__Required work__.
Repeat the listing exactly, line by line, and leave the pictures behind.

__Collected data__.

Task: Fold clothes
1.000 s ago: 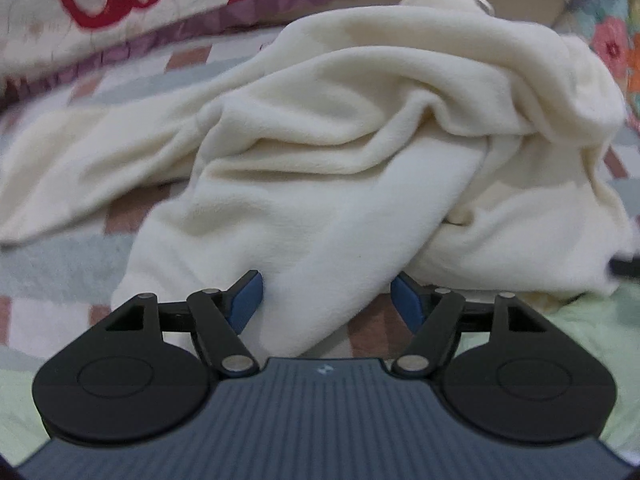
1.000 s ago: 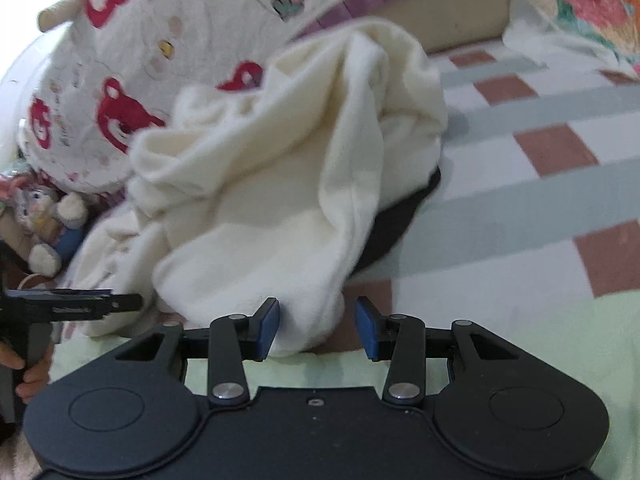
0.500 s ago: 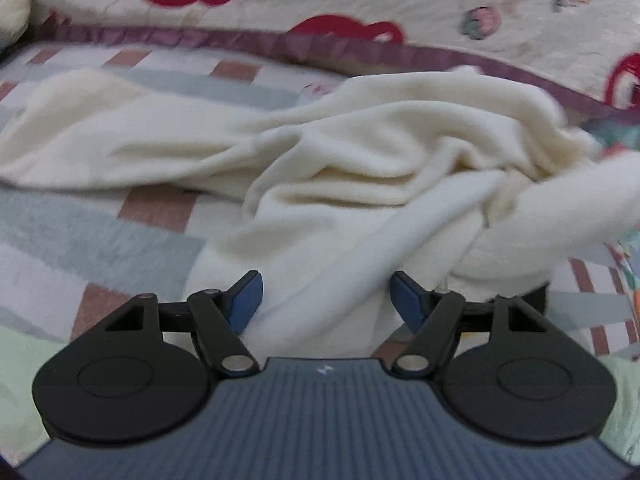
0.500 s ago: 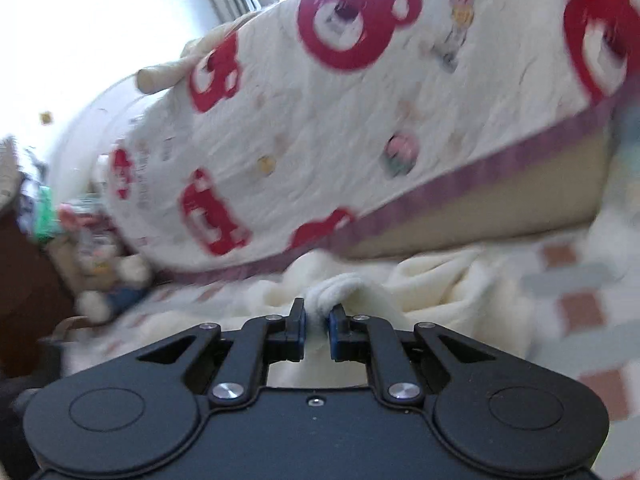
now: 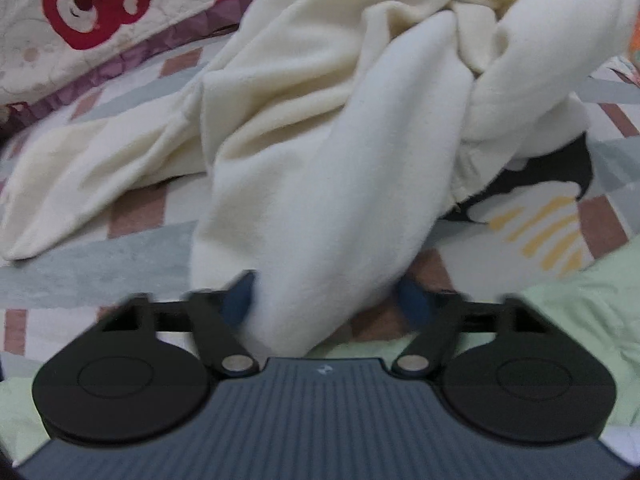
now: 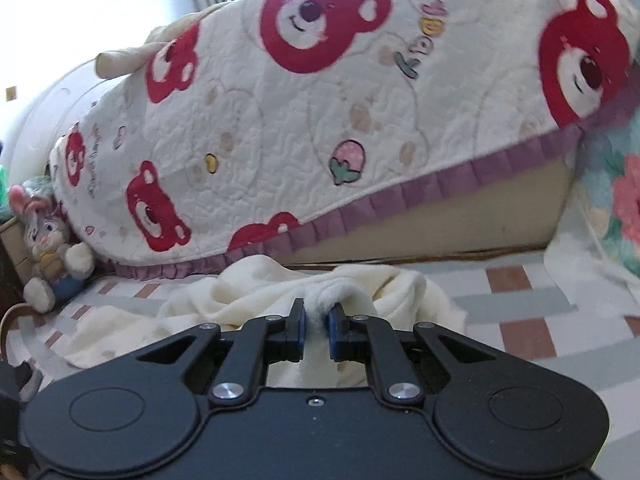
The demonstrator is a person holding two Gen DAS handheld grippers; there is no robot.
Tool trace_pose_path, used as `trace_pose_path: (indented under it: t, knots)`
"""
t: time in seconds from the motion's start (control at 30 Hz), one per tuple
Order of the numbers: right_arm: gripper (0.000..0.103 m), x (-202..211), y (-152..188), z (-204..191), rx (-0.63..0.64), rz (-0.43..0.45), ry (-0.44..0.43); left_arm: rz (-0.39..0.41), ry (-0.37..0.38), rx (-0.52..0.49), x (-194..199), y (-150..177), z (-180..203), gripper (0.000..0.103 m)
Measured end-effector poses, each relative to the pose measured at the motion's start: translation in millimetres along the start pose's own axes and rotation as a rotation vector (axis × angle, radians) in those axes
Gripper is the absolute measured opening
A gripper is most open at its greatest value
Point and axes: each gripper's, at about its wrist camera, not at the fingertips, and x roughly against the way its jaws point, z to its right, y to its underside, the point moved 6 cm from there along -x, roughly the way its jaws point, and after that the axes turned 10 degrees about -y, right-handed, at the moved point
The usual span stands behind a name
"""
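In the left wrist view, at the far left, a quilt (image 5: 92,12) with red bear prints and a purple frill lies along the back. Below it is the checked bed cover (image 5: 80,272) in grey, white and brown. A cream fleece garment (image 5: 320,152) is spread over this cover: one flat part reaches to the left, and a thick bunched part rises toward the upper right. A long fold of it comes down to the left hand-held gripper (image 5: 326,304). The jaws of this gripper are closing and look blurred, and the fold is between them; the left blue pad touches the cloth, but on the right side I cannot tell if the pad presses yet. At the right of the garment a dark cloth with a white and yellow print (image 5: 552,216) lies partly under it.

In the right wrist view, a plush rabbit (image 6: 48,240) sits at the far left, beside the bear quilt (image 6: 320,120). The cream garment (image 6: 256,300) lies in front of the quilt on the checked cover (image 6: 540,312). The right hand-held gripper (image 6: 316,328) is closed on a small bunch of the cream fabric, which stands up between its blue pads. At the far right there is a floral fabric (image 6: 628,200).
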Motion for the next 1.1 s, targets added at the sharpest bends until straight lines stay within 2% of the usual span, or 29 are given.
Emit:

__Completed exercise__.
Task: Fold clothes
1.000 s ago: 
1.000 s ago: 
0.500 s ago: 
0.500 s ago: 
now: 
now: 
The demonstrator is a person holding two Gen DAS handheld grippers; there is no robot.
Tool trace_pose_path, used as `trace_pose_path: (indented under it: t, knots)`
"""
t: time in seconds from the motion's start (control at 30 Hz), one per tuple
Order of the numbers: right_arm: gripper (0.000..0.103 m), x (-202..211), y (-152..188), z (-204..191), rx (-0.63..0.64), rz (-0.43..0.45), ry (-0.44..0.43); left_arm: rz (-0.39..0.41), ry (-0.37..0.38), rx (-0.52..0.49), x (-194..199), y (-150..177), z (-180..203), gripper (0.000..0.103 m)
Measured end-effector poses, each relative to the pose measured at the motion's start: translation in millimetres along the start pose's own axes and rotation as a rotation vector (axis × angle, radians) in those axes
Gripper is the absolute measured opening
A gripper is most open at its greatest value
Point and axes: each gripper's, at about its wrist camera, not at the fingertips, and x roughly against the way its jaws point, z to its right, y to its underside, the point moved 6 cm from there along -x, roughly the way its jaws point, and after that the axes turned 10 degrees about -y, right-handed, at the moved point
The usual span stands behind a name
"""
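In the left wrist view, at the far left, a quilt (image 5: 92,12) with red bear prints and a purple frill lies along the back. Below it is the checked bed cover (image 5: 80,272) in grey, white and brown. A cream fleece garment (image 5: 320,152) is spread over this cover: one flat part reaches to the left, and a thick bunched part rises toward the upper right. A long fold of it comes down to the left hand-held gripper (image 5: 326,304). The jaws of this gripper are closing and look blurred, and the fold is between them; the left blue pad touches the cloth, but on the right side I cannot tell if the pad presses yet. At the right of the garment a dark cloth with a white and yellow print (image 5: 552,216) lies partly under it.

In the right wrist view, a plush rabbit (image 6: 48,240) sits at the far left, beside the bear quilt (image 6: 320,120). The cream garment (image 6: 256,300) lies in front of the quilt on the checked cover (image 6: 540,312). The right hand-held gripper (image 6: 316,328) is closed on a small bunch of the cream fabric, which stands up between its blue pads. At the far right there is a floral fabric (image 6: 628,200).
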Motion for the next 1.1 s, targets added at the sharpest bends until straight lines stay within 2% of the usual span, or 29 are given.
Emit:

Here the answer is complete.